Sampling & Sampling Distributions

Sampling is the process of selecting a subset of data from a population to make inferences, while sampling distributions describe the behavior of statistics (e.g., sample mean) across repeated samples. In machine learning (ML), sampling underpins training data selection, cross-validation, and uncertainty estimation, enabling models to generalize from limited data. Understanding sampling distributions is key to quantifying variability and applying the Central Limit Theorem (CLT) in practice.

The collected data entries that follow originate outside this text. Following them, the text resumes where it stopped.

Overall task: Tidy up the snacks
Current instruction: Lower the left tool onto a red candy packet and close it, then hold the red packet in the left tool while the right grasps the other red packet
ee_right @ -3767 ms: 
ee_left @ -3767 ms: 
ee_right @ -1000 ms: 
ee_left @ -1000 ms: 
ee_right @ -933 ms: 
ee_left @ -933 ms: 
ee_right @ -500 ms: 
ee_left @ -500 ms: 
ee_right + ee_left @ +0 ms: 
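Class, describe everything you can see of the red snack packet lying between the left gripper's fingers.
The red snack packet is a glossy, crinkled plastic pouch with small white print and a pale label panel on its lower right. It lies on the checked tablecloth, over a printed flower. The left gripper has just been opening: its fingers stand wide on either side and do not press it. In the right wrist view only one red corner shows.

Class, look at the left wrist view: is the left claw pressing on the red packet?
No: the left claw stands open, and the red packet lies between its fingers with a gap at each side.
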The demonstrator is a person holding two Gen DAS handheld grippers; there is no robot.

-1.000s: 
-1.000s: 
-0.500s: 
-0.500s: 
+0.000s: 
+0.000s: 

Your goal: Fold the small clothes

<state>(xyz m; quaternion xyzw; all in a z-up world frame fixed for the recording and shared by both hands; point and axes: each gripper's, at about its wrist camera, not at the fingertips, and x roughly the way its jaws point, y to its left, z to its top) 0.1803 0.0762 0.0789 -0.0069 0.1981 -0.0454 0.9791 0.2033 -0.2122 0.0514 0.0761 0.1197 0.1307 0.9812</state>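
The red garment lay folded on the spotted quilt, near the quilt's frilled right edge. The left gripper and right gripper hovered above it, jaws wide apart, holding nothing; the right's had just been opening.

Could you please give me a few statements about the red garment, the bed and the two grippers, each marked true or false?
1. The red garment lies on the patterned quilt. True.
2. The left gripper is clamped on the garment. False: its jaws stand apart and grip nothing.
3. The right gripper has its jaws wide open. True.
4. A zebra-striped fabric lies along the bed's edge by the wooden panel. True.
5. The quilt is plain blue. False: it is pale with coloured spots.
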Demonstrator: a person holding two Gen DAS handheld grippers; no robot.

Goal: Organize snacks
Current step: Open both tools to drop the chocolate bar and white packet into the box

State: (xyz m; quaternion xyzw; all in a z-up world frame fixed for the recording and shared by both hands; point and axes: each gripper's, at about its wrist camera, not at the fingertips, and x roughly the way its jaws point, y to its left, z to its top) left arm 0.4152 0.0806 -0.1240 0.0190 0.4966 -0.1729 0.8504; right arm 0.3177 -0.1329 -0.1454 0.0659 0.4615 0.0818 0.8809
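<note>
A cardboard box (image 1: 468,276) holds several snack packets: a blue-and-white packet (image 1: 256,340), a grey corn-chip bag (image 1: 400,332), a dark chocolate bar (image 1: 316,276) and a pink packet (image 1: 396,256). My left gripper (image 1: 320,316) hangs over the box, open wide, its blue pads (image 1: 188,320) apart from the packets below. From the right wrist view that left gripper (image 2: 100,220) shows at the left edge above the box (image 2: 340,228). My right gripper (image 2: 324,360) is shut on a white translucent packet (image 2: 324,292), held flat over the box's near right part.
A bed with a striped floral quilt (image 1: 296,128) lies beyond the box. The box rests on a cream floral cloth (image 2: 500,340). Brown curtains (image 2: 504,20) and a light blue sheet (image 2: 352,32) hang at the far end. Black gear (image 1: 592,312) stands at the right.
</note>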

This fourth lecture in the “Statistics Foundations for AI/ML” series builds on descriptive statistics, distributions, and correlation, exploring sampling methods (simple random, stratified, etc.), sampling distributions for means and proportions, their properties, and ML applications. We’ll provide intuitive explanations, mathematical derivations, and practical implementations in Python and Rust, preparing you for confidence intervals and hypothesis testing.


ML models rely on data, but populations are often too large to analyze fully. Sampling selects representative subsets:

  • Efficiency: Train on smaller datasets.
  • Inference: Estimate population parameters.
  • Evaluation: Validate models via resampling.

Sampling distributions describe how statistics (e.g., mean, proportion) vary across samples, enabling uncertainty quantification.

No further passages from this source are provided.